Benefits enrollment opens Nov. 1: Employee contributions remain the same for third year

Employee medical premiums to remain flat for third year in a row

The University of Cincinnati’s annual benefits enrollment period for calendar year 2021 is coming up Nov. 1-30, and detailed information is available on UC’s intranet, while postcard and letter mailers are also arriving to employees’ home addresses.

Importantly, in 2021, non-AAUP employees’ share of annual and monthly healthcare premiums will remain flat for the third year in a row for those enrolled in the Preferred Provider Organization (PPO) and those enrolled in the HSA/High-Deductible Healthcare Plan (HDHP).

Just as importantly, when it comes to individual and family coverage, the university covers 90 percent of the monthly premiums for those employees (non-AAUP) enrolled in the HSA/high-deductible healthcare plan.

Individuals with employee-only coverage in the HSA/high-deductible healthcare plan will continue to contribute a monthly premium toward their health care as low as $47 (those earning under $40,000 annually) to as high as $69 (for those earning more than $200,000 annually).

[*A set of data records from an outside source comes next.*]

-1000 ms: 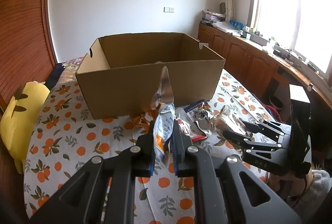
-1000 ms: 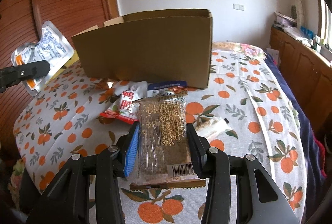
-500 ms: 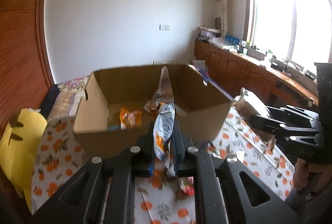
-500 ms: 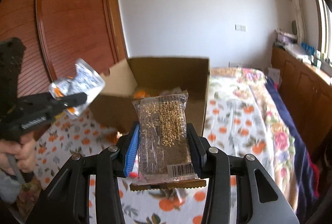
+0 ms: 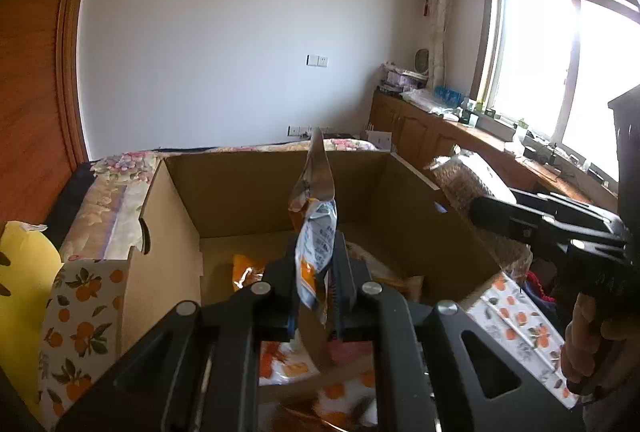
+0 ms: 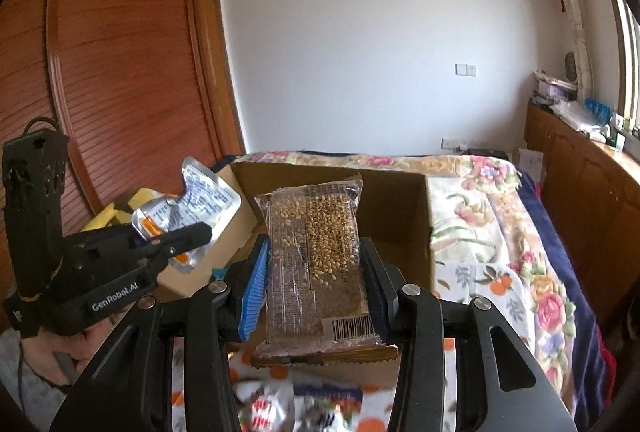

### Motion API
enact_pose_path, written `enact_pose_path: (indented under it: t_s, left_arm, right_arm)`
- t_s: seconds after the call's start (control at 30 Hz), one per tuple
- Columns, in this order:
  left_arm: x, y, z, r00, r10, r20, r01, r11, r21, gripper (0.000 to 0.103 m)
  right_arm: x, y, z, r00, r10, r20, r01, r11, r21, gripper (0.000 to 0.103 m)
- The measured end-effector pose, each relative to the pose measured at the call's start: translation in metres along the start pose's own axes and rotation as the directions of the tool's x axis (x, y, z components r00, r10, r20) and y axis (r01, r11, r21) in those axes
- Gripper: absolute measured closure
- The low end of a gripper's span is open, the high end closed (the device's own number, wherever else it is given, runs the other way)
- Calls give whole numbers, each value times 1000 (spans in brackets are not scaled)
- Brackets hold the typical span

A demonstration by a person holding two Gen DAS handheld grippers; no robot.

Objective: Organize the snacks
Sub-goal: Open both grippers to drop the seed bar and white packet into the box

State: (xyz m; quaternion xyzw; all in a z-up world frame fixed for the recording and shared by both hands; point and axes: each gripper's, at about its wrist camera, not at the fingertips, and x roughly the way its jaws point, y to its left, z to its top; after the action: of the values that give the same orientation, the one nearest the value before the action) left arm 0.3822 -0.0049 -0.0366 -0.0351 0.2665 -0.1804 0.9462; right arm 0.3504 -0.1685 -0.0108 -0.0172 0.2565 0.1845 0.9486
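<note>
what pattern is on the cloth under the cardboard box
White cloth printed with oranges and green leaves, clearest in the left wrist view beside the cardboard box.

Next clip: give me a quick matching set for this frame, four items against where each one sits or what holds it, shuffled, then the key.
Items:
1. silver-and-orange snack pouch
2. clear sesame bar packet
3. orange packet
4. yellow cushion

Places:
A. lying inside the cardboard box
B. clamped in the right hand-held gripper
C. outside the box, at its left
D. clamped in the left hand-held gripper

Pairs: 1-D, 2-B, 3-A, 4-C
</note>
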Motion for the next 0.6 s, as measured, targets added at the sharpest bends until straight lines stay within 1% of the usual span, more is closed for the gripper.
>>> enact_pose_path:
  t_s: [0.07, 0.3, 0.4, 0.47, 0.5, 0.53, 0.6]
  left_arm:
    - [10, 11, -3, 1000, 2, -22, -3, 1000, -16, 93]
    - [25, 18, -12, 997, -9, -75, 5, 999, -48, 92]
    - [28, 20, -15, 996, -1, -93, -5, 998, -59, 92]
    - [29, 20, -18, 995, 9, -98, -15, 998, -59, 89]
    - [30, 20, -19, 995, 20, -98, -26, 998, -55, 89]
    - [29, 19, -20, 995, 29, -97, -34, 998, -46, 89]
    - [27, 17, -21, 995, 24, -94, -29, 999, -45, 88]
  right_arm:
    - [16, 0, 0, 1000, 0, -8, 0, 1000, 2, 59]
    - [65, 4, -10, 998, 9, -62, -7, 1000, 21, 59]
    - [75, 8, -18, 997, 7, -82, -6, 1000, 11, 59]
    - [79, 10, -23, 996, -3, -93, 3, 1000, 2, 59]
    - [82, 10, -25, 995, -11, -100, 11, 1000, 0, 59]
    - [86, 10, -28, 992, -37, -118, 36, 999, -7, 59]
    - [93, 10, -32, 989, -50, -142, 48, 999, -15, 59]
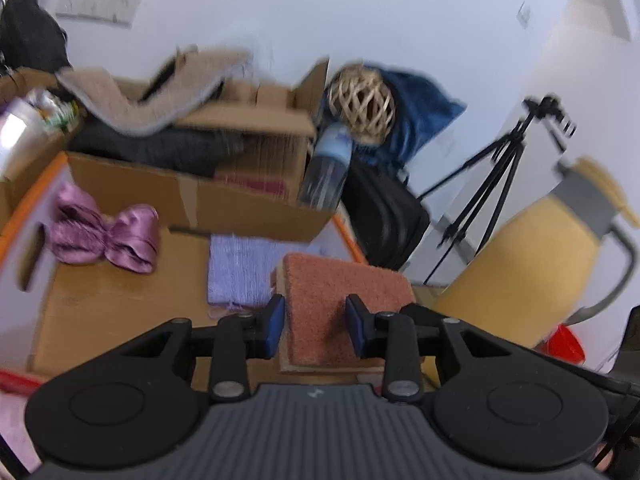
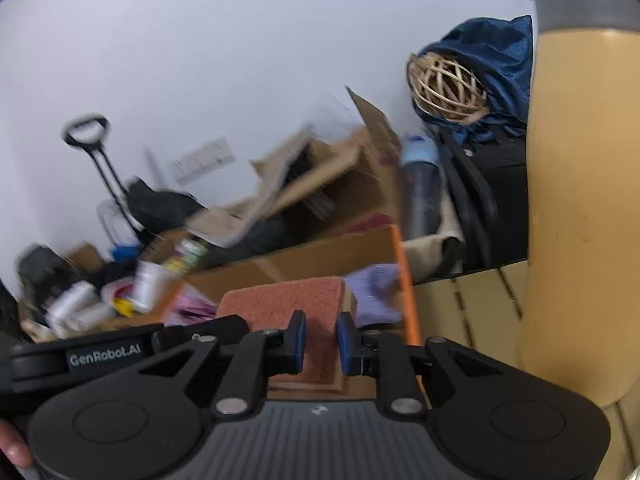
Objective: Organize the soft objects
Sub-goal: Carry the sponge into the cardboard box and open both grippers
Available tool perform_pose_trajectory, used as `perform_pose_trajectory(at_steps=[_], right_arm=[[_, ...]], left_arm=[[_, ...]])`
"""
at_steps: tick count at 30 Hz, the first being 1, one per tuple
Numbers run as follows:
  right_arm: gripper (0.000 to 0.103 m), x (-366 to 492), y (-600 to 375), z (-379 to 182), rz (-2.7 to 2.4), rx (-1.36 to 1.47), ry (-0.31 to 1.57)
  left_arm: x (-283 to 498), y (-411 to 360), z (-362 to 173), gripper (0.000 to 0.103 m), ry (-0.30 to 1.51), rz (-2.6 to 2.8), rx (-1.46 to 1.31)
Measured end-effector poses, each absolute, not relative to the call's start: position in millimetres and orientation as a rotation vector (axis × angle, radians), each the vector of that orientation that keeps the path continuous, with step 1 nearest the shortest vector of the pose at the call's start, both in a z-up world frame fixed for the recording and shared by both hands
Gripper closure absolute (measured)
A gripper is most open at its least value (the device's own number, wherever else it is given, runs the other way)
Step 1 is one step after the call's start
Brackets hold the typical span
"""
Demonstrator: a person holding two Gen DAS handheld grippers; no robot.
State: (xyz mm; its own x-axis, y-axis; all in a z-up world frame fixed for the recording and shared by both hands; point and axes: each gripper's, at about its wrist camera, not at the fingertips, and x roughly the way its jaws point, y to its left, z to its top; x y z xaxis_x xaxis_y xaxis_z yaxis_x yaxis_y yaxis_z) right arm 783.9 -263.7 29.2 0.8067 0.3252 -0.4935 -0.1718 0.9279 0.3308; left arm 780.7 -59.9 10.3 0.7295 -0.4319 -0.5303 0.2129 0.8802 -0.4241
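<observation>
1. Lying on brown cardboard, the terracotta cloth (image 1: 344, 292) sits between our 2 tools.
2. Our left tool (image 1: 315, 326) straddles its near edge, jaws apart; whether they touch, we cannot tell.
3. Our right tool (image 2: 321, 342) stands narrower over it.
4. Beside it lie a lilac cloth (image 1: 236, 270) and purple satin (image 1: 104, 232).
5. Behind stands a cardboard box (image 1: 192, 196).

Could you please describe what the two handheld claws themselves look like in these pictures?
Both look alike. The left claw and right claw have blue pads on black fingers, black linkage arms with silver rivets, two round black discs and a ribbed grey centre plate. The side view of the left unit carries white "GenRobot.AI" lettering. A bare fingertip shows at the edge.
</observation>
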Motion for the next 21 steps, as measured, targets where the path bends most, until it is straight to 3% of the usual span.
perform_pose_trajectory(at_steps=[7,13,15,19,21], right_arm=[[0.084,801.0,-263.6,-13.3,0.18,0.223,0.65],[0.087,784.1,-248.6,-14.2,0.134,0.05,0.65],[0.081,776.7,-243.6,-12.6,0.129,0.017,0.638],[0.076,768.0,-242.8,-3.5,0.134,0.034,0.637],[0.065,750.5,-242.2,15.3,0.161,0.051,0.623]], left_arm=[[792.5,-81.1,-28.1,0.064,0.745,-0.351,-0.263],[735.1,-53.9,12.6,0.057,0.639,-0.351,-0.216],[712.8,-42.2,30.3,0.05,0.61,-0.33,-0.183],[680.1,-19.0,60.6,0.049,0.579,-0.254,-0.125],[660.9,-6.3,75.4,0.044,0.549,-0.213,-0.088]])
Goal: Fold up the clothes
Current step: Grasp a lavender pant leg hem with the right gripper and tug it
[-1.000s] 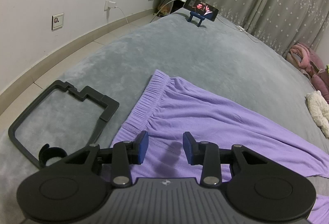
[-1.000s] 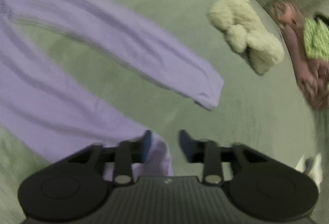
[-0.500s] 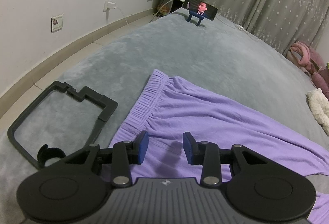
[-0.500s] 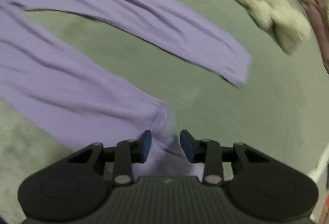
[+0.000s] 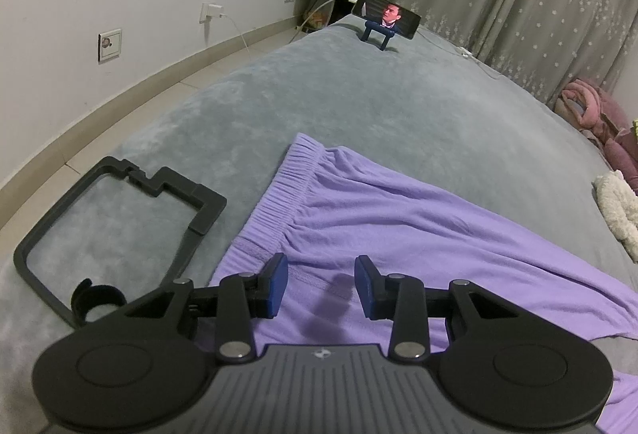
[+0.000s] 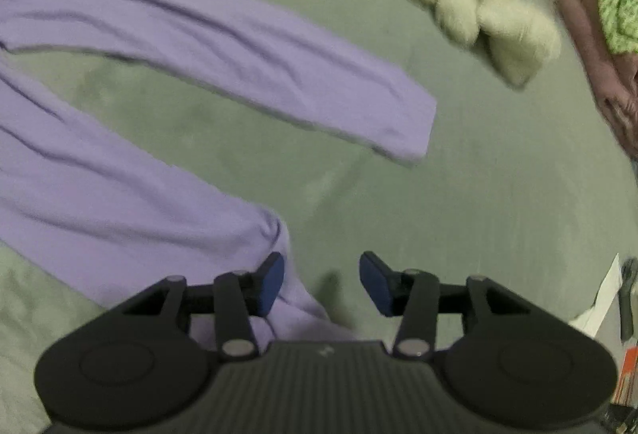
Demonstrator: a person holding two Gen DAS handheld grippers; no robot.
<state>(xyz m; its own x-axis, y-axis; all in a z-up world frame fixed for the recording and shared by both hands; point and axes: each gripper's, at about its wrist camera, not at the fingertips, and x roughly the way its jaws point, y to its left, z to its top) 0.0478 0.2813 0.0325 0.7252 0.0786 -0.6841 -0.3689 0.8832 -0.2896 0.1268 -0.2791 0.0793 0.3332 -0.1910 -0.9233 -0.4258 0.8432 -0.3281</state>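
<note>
Over the trousers [image 5: 398,218], near the waistband [image 5: 287,182], the left gripper [image 5: 321,286] hangs with its jaws apart and nothing between them, cloth lying flat beneath. Down at the other end, the right gripper [image 6: 322,280] points steeply at the bed [image 6: 478,194], jaws opening, and the gap shows only grey cover; its left pad [image 6: 271,282] sits just over the near leg's [image 6: 139,202] bunched cuff. Neither tool grips anything.

The trousers lie spread, legs splayed apart, the far leg [image 6: 239,47] well clear of the near one. My read: this is the set-up for the first fold, legs not yet brought together. Next move calls for the right gripper to shift onto that cuff and pinch it, then carry it toward the far leg, while the left takes the waistband corner.

Room around the trousers: a black frame [image 5: 115,230] sits just beyond the waistband, so little slack there. A fluffy cream item [image 6: 478,11] lies past the far cuff, pink clothes [image 6: 606,83] farther still. Between the legs, open bed.
</note>
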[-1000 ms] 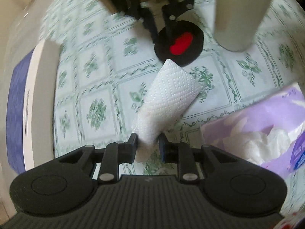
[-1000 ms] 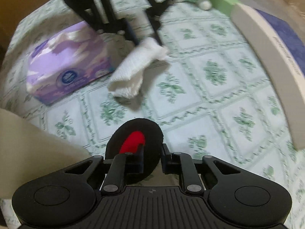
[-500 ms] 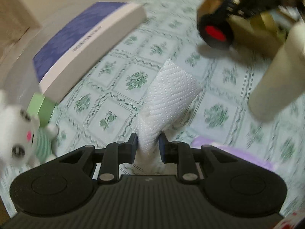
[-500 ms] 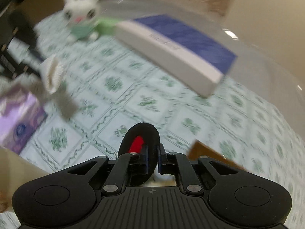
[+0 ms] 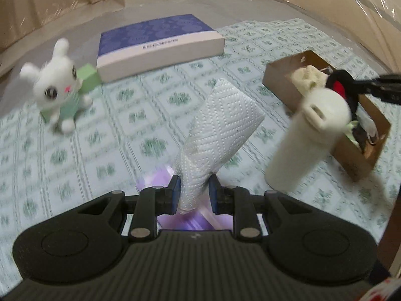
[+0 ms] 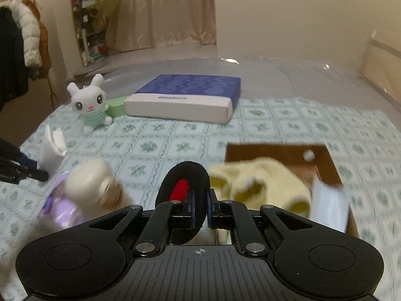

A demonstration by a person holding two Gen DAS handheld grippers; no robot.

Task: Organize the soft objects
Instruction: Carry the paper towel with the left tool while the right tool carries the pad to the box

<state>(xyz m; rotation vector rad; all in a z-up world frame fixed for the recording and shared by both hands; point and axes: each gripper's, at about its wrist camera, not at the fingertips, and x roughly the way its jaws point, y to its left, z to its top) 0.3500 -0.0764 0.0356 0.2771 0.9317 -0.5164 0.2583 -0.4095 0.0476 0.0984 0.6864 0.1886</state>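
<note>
My left gripper (image 5: 193,192) is shut on a folded white paper towel (image 5: 218,130) and holds it above the table; the towel also shows in the right wrist view (image 6: 54,141). My right gripper (image 6: 200,208) is shut on a round black pad with a red centre (image 6: 184,185), held over the near edge of a brown cardboard box (image 6: 325,155). The box (image 5: 283,80) holds a cream plush item (image 6: 260,183) and other soft things. A white plush bunny (image 6: 87,104) sits at the far left.
A blue and white flat box (image 6: 185,97) lies at the back, a green block (image 6: 116,106) beside the bunny. A cream cylindrical bottle (image 5: 308,138) stands left of the cardboard box. A purple tissue pack (image 6: 62,208) lies under my left gripper. The tablecloth (image 6: 155,148) is green-patterned.
Both grippers have lifted and swung toward the cardboard box, each keeping its hold. The black pad has moved from the open table to the box's edge.
</note>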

Those with family coverage under the high-deductible healthcare plan will continue to contribute a monthly premium, tiered by salary band as well, but starting at a monthly premium of $154 for those earning less than $40,000 annually.

Premiums for AAUP-eligible employees also remain remain flat and for those enrolled in the HSA/HDHP option. Premiums for AAUP-eligible employees in the PPO plan will continue to be based on the AAUP member's annual base pay.

The consistency and ability to hold the 2021 premium at 2020 levels is a significant achievement as, overall, UC’s costs for providing healthcare continue to rise. But, thanks to efficiencies, cost sharing and an emphasis on preventative practices, the university is able to maintain flat employee premium levels.

These preventative practices include Fall 2020 on-campus mammograms and flu shots, the Oct. 15 ‘Be the Change’ event, diabetes prevention programs, tobacco cessation programming and other efforts – help hold down health care costs overall. Importantly, during the current pandemic, UC continues to offer mental health benefits, including video chats with mental health care providers; phone consultations 24/7/365 with master’s/doctoral level professionals; telephone health coaching and more.

Liz Aumann, executive director of benefits, added, “When compared to other higher education institutions and other Midwest employers, UC’s benefits overall – including premiums, deductibles and maximum out-of-pocket costs – compare quite favorably. We know that some other Ohio public universities are increasing employees’ health premiums for the coming 2021 year. UC is also more generous in our contributions to Health Savings Accounts and more generous in terms of the 2021 deductibles.

Additional updates

  • Under both the PPO and HDHP plans, preventative care continues to be covered at 100% when using network providers.
  • Also, staying the same are university contributions to employee Health Savings Accounts and to Flexible Spending Accounts.
  • Staying the same are vision care costs and coverage, life insurance, personal accident insurance, and long-term disability coverage.
  • Delta Dental of Ohio is replacing Anthem as the university’s dental carrier.

Non-AAUP PPO plan design updates

  • No changes to pharmacy co-payments.
  • The PPO individual plan annual deductible is increasing from $500 to $600, paired with an annual out-of-pocket limit of $1,800 (formerly $1,700).
  • The PPO family plan deductible is changing from $1,000 to $1,200 annually, paired with an annual out-of-pocket limit of $3,600 (formerly $3,400).
  • Charge for a primary care office visit has been at $25 since 2016 and is now increasing to $30.
  • Specialist-care visit costs has been at $45 since 2018 and is now increasing to $50.

Non-AAUP HDHP/HSA plan design updates

  • Individual plan deductible is increasing from $1,700 to $1,800, paired with an annual out-of-pocket limit of $3,600 (formerly $3,400).
  • Family plan deductible is increasing from $3,400 to $3,600, paired with an annual out-of-pocket limit of $7,400 (formerly $6,800).
  • Co-insurance percentage paid before out-of-pocket limit is met is 80% (formerly 85%).